Aujourd’hui, Paul fête ses soixante-neuf ans et surtout son départ à la retraite. C’est aussi le premier jour de sa mort professionnelle, et le premier jour de sa disparition probable, programmée. Avec Marc, ils ont passé près de vingt ans au labo, ils ont travaillé ensemble sur le clivage atomique, la maîtrise temporelle du passage d’une matière organisée à l’état solide, à une matière organisée à l’état gazeux avec une précision programmatique de l’ordre d’une horloge atomique. Une des applications prévues, c’était la diffusion de médicaments, d’ARN messager, de gènes mutés réparateurs à des fins thérapeutiques.
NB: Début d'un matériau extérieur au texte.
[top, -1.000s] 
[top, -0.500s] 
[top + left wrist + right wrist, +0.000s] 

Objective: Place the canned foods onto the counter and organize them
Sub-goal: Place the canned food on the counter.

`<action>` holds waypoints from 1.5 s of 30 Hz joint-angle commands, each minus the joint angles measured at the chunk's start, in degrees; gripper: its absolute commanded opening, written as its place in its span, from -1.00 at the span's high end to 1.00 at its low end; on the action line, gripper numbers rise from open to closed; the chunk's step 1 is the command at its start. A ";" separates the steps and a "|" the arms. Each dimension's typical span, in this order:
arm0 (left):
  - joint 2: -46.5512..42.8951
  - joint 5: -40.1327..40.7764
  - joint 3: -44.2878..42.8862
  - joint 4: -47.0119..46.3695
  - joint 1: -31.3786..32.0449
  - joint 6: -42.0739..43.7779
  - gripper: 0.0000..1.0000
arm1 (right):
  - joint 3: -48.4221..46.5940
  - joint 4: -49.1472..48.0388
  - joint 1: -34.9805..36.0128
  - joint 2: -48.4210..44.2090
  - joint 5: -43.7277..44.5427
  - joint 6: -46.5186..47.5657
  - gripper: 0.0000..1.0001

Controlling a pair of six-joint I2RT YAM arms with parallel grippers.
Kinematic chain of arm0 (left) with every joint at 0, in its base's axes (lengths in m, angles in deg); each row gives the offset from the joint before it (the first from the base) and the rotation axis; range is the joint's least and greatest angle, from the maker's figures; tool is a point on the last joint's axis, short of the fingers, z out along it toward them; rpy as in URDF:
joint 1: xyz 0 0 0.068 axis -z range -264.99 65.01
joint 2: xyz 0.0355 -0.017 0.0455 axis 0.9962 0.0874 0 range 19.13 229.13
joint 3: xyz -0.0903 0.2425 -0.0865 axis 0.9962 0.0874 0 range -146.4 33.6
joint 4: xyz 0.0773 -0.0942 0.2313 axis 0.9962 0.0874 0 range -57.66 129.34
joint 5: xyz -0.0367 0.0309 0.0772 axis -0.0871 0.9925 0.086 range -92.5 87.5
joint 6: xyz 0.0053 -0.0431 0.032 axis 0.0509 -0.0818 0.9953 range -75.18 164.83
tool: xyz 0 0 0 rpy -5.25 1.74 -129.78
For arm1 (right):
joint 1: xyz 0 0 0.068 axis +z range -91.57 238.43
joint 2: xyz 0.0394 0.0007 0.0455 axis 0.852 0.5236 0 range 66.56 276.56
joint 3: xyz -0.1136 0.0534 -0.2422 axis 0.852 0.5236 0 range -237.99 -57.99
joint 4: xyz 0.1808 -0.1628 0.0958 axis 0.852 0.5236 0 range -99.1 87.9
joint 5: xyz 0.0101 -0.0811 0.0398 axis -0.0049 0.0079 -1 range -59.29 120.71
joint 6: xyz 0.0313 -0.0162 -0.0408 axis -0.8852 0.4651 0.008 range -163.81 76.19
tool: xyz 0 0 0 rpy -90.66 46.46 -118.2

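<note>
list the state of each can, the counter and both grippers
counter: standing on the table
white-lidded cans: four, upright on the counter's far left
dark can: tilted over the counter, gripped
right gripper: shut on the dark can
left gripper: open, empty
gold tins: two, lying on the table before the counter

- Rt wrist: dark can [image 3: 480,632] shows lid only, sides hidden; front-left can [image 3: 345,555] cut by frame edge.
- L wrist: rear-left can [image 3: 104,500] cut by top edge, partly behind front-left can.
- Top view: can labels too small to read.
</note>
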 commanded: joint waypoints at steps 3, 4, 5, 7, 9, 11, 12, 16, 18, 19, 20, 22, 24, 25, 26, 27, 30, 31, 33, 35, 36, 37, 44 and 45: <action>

Mais il savait que comme toute découverte, elle pourrait être détournée à des fins bien moins orthodoxes et tomber dans des mains plus malveillantes du terrorisme par exemple : injecter un poison à retardement à tout un équipage d’un avion de ligne pour prendre les commandes d’un appareil.

Quelques d’amis sont là, mais à vrai dire plus des collègues de travail que des véritables amis. Paul, mis à part Marc, n’a pas vraiment d’ami, il a des connaissances avec lesquelles, il n’a pas pris le temps de consolider et de fortifier les liens. Souvent dans la dérision, dans le deuxième degré, il ne donnait jamais vraiment l’impression de prendre au sérieux les gens qu’il rencontrait. Et comme avec les femmes c’était très compliqué, son exigence en la matière l’avait propulsé dans un désert sentimental et sexuel. À soixante-neuf ans, il n’avait plus que son père claquetant dans un EPHAD.

Marc prend Paul à part, visiblement il souhaite lui parler.

— Tu as laissé traîner du cyanure dans le labo, tu m’avais dit que tu n’y toucherais pas, ne me dis pas que tu l’as fait !

Il détourne le regard et essaie de parler d’autre chose. Mais Marc, son verre de whisky à la main, le pousse et le dirige dans la cuisine.

— Réponds, tu l’as fait ? Oui ou non ?

— Je l’ai fait, j’ai assez fait souffrir de souris de laboratoire dans ma carrière, pour ne pas m’apitoyer sur mon sort.

Marc s’affaisse sur la chaise de la cuisine, pose son verre sur la table et prend sa tête entre ses mains. Marc, c’est son ami de trente ans. Ils ont travaillé ensemble depuis des années sur ce projet. Il en connaît les tenants et les aboutissants.